Jean-François Vincent, éleveur de moutons et de porcs dans le Cher, est secrétaire national Viande de la Fédération nationale d’agriculture biologique (Fnab). Selon lui, c’est moins la taille d’une exploitation que son intensivité et sa faible main d’œuvre qui peuvent heurter la sensibilité bio.
Peut-on se revendiquer bio quand on est à la tête d’un « grand troupeau » ?
La Fnab ne fixe pas de taille maximale d’exploitation qui serait admissible en bio. Ce qui compte, c’est la dimension sociale. Nous demandons un soutien public limité pour ne pas trop concentrer la production et maintenir du monde dans les fermes. La bio emploie deux fois plus d’actifs par hectare que l’agriculture conventionnelle et il faut que ça continue. La Fnab est majoritairement favorable à un plafonnement des aides à la conversion, mais cette question reste en débat. Faut-il décourager une conversion au seul motif qu’elle est portée par une grande exploitation ? La dégressivité des aides serait certainement la meilleure solution.
Que vous évoquent les mots « intensification » et « industrialisation » ?
Nous ne confondons pas « grosse ferme » et « industrialisation ». La recherche de productivité existe aussi en bio. En revanche, on peut s’interroger sur la capacité de systèmes agricoles très intensifs à respecter le cahier des charges de la bio. En lait, de chèvre surtout, mais aussi de vache, des troupeaux de grande taille qui ne pâturaient plus sont passés en bio sans changer de système et sans que leur organisme certificateur ne s’en émeuve dans un premier temps. Heureusement, ces cas restent l’exception. Nourrir des animaux à l’autochargeuse, comme dans un feedlot américain, même si c’est au grand air, ne correspond ni à la lettre ni à l’esprit de la bio. Nous devons rester en phase avec les attentes des consommateurs et les cahiers des charges qui affirment que les ruminants doivent pâturer.
En bovins, faut-il durcir ou assouplir la réglementation bio ?
Je ne vois pas grand-chose à renforcer. Il faut déjà appliquer parfaitement ce qui existe. Ceci dit, en viande bovine, on peut remarquer que la production de bœufs cadre mieux avec la bio que celle de jeunes bovins en termes de tendreté, de goût, de vitesse de croissance (recours massif aux concentrés) ou de bien-être animal. Les éleveurs bio ne souhaitent pas forcer leurs animaux. C’est pourquoi le gavage des palmipèdes est prohibé en bio.

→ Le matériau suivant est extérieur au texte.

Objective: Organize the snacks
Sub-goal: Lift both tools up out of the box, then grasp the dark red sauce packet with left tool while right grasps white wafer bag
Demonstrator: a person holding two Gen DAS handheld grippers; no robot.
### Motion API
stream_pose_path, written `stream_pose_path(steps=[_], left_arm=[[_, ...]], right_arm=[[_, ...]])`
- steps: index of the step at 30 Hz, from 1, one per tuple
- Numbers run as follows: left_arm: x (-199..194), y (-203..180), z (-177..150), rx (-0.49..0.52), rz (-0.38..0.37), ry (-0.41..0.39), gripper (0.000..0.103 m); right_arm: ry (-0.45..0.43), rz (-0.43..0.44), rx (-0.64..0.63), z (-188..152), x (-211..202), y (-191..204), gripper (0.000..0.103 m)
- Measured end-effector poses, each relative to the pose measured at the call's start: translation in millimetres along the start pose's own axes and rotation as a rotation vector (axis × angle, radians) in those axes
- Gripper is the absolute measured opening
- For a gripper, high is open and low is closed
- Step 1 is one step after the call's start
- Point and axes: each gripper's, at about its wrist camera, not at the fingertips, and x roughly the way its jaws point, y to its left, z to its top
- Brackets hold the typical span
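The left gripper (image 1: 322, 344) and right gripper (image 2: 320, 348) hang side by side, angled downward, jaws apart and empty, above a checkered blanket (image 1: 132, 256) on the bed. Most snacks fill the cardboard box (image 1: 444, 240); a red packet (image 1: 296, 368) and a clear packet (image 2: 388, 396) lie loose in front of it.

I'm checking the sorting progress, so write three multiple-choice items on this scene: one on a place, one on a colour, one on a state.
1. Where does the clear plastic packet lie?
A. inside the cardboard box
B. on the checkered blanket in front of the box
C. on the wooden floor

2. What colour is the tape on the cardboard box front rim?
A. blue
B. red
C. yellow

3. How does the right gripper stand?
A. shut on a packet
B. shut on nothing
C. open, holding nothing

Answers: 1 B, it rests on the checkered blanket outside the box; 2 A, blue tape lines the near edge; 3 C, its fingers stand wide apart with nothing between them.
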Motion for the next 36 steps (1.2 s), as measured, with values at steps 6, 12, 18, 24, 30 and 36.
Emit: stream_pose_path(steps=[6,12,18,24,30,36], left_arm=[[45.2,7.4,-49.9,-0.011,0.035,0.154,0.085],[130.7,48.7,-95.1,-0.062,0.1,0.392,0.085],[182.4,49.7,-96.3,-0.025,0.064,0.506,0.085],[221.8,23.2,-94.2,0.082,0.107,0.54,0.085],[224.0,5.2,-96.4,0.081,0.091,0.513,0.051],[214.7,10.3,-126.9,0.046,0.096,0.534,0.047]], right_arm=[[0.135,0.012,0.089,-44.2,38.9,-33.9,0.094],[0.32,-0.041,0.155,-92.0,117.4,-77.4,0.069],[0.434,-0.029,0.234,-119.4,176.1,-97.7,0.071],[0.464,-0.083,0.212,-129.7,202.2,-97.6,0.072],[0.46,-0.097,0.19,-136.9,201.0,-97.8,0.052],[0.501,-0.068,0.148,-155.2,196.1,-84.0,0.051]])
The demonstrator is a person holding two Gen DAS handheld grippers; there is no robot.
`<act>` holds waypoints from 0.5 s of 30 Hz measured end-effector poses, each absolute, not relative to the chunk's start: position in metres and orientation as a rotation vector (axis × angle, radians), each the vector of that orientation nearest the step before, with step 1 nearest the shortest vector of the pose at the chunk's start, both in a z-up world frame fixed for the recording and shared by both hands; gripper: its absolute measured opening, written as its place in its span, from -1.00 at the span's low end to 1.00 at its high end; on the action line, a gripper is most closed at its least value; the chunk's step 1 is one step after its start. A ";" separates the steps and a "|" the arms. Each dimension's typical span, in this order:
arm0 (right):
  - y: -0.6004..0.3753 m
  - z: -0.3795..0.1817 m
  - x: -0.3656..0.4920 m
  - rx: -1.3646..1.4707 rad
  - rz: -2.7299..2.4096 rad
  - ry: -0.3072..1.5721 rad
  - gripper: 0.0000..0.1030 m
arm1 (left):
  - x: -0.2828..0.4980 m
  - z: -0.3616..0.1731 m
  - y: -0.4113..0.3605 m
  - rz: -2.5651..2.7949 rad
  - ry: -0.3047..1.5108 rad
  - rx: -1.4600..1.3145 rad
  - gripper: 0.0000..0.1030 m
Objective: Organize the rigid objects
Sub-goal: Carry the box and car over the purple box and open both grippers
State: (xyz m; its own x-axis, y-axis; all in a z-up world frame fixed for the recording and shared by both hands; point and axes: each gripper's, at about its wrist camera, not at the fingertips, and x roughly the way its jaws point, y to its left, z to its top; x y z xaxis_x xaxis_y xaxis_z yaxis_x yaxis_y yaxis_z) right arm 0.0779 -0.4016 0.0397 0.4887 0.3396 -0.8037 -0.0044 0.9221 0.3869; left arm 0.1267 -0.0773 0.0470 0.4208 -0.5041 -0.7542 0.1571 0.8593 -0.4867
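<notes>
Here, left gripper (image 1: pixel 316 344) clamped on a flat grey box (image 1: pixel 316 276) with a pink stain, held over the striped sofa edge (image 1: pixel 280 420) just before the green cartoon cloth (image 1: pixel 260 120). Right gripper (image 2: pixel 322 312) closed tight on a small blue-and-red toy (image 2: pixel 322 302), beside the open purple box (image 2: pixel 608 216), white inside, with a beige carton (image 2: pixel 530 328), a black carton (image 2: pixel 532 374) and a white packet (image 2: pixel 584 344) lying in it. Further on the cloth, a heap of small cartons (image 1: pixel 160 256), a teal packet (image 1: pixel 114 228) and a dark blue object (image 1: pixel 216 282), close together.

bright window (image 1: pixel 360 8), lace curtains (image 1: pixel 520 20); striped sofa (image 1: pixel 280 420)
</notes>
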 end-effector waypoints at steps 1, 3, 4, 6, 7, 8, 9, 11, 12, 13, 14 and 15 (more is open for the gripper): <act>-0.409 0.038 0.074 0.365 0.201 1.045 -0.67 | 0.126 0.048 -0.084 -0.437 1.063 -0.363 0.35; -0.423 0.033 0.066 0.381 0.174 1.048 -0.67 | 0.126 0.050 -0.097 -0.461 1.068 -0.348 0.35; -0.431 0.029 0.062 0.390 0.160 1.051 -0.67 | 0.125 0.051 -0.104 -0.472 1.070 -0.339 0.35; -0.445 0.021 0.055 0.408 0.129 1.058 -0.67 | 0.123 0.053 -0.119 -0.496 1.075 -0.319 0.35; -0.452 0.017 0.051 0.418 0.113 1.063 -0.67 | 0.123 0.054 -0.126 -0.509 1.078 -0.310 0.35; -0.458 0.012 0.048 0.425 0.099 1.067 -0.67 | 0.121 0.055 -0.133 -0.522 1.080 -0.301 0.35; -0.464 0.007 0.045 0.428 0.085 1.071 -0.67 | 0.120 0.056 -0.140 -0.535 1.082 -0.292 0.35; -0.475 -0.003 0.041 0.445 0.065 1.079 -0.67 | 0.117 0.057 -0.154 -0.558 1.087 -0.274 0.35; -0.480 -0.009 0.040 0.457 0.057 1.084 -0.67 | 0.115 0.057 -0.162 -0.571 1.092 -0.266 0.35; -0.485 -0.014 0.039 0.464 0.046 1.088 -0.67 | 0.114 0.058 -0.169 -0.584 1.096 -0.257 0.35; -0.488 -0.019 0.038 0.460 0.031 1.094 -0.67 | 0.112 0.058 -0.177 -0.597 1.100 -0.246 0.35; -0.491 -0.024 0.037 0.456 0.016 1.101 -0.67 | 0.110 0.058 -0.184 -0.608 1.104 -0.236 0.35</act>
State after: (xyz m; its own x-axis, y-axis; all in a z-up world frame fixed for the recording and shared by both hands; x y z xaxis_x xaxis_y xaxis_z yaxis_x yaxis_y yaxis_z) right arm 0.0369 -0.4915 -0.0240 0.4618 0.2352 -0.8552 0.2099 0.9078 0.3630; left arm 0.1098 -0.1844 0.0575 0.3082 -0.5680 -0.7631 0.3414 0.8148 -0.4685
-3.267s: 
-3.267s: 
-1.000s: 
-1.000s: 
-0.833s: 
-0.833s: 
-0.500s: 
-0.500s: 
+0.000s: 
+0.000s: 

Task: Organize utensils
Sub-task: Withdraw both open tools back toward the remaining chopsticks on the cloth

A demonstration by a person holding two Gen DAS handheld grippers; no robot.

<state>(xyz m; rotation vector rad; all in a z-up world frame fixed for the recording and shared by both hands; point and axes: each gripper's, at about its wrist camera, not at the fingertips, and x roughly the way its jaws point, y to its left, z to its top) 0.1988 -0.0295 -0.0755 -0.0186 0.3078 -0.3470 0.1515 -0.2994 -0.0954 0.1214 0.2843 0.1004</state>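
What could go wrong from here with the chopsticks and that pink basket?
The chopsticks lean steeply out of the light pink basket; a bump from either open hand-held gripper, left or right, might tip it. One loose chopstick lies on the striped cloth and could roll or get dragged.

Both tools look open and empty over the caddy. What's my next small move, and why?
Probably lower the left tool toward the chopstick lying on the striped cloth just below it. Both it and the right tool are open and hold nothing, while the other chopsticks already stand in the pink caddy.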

Craignez-vous que le rythme actuel de conversion déstabilise les filières lait ou viande ?
Nous sommes un peu tiraillés entre l’envie que tout le monde passe en bio et la réalité économique des filières. Il n’est pas souhaitable que beaucoup de marchandises affluent au même moment sur un marché, sinon les prix peuvent se casser la figure. En viande bovine bio, je ne suis pas inquiet. La demande augmente et, en face, il n’y a pas trop de production. En lait de vache, même si beaucoup de conversions sont survenues depuis la crise de 2016, les prix sont restés corrects. Biolait redoute davantage un manque de repreneurs dans les fermes bio qu’un trop-plein de collecte. Dans les plans de filière issus des Etats généraux de l’alimentation, un doublement en cinq ans des volumes de lait et de viande bovine bio est inscrit.
Qu’attendez-vous de la loi Agriculture et alimentation en cours de discussion au Parlement ?
Les agriculteurs bio ont souvent des relations contractuelles avec les enseignes de la distribution. Les uns comme les autres attendent de la future loi que ces partenariats ne puissent pas être remis en cause par la direction de la concurrence (DGCCRF) ou par Bruxelles. En porc, des contrats à dix ans existent déjà. Il faudrait pouvoir progresser dans cette direction en pleine sécurité juridique.
Le versement des aides bio a pris beaucoup de retard ces dernières années. Où en est-on en cette rentrée 2018 ?
Les primes 2015 ont été versées. Les primes 2016 ont fait l’objet d’avances de trésorerie (ATR) mais tous les agriculteurs bio ne les ont pas encore touchées, ce qui crée des situations très pénibles pour certains. Pour 2017 et 2018, rien n’a encore démarré.